- Work to be completed
From the line with "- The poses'" through the line with "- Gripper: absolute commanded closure", inclusive, return each line of the data below exactly and leave the rest out.

═══ Entries provided

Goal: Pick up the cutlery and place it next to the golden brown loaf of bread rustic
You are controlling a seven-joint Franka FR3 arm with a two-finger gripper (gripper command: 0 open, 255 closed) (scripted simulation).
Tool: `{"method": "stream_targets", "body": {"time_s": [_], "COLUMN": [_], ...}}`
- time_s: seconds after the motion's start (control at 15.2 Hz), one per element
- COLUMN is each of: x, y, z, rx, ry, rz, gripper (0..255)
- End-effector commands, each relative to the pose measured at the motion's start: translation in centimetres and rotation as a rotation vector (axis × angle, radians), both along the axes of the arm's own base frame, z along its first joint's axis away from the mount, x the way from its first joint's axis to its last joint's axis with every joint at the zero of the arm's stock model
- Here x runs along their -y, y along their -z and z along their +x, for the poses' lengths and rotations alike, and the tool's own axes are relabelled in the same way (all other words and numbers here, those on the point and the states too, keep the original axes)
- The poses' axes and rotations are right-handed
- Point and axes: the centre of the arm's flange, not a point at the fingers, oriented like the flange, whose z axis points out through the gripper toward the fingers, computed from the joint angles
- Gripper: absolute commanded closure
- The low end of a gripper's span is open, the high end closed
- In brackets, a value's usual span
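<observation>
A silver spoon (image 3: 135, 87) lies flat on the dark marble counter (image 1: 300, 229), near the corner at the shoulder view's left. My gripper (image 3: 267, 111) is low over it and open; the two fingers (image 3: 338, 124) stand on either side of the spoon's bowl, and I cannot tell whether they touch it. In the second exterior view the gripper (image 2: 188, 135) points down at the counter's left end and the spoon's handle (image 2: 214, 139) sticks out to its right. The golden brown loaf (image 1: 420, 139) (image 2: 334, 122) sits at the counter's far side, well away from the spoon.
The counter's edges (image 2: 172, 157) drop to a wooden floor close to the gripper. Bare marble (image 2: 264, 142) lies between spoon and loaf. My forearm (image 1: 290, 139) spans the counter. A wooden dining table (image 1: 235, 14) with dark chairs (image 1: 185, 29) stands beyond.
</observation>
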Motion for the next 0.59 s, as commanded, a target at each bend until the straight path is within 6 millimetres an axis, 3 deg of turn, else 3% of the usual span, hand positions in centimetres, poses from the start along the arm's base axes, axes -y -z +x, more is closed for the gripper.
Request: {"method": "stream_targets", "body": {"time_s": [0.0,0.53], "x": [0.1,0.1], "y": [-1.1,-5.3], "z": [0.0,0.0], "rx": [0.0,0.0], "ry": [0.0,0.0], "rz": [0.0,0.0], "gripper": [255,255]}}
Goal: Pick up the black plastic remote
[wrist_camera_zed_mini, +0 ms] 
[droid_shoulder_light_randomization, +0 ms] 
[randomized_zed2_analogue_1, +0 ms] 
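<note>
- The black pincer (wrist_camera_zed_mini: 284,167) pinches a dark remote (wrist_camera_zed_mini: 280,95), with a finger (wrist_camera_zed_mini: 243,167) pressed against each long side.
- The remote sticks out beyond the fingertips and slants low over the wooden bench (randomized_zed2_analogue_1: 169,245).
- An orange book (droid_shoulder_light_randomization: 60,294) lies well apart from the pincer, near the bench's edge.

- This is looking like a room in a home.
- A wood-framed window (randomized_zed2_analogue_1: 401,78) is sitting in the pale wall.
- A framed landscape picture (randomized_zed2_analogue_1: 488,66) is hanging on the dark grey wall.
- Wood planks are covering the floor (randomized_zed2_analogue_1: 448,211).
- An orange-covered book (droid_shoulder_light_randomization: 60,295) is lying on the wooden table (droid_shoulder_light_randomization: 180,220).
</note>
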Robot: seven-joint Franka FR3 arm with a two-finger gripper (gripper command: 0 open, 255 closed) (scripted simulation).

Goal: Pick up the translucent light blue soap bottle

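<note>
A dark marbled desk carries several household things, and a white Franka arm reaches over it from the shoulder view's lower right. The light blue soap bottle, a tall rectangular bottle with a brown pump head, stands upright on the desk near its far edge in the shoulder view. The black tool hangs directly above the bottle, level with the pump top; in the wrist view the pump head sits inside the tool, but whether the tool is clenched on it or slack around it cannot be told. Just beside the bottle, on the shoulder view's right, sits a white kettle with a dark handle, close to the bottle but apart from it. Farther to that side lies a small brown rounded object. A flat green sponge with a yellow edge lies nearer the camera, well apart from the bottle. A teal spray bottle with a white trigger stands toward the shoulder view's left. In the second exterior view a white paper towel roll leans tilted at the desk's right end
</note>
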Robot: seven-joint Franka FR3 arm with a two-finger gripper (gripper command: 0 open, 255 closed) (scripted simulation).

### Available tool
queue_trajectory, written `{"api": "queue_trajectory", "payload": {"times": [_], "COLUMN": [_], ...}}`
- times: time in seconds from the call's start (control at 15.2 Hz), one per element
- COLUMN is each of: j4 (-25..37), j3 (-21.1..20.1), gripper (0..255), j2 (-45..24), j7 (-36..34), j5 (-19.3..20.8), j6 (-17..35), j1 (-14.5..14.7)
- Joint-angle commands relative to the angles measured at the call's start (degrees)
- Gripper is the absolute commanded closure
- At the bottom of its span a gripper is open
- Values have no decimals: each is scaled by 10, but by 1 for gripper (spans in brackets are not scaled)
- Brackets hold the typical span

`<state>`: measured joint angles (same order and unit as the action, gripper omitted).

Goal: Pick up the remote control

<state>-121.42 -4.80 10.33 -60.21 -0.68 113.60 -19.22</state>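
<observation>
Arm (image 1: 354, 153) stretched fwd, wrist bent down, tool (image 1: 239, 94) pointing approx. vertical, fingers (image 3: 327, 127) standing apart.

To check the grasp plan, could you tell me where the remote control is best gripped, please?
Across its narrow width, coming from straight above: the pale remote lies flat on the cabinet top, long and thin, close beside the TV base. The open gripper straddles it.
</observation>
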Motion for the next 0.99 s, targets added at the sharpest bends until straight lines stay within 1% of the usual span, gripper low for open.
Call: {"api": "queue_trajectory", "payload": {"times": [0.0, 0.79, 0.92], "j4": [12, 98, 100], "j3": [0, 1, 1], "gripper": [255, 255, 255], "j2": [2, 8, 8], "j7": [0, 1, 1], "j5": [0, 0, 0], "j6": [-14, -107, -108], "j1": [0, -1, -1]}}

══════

- Final answer
- The poses' axes and rotations are right-handed
- Point and axes: the centre of the arm's flange, not a point at the fingers, oriented like the flange, whose z axis points out through the gripper toward the fingers, computed from the joint angles
- Gripper: absolute commanded closure

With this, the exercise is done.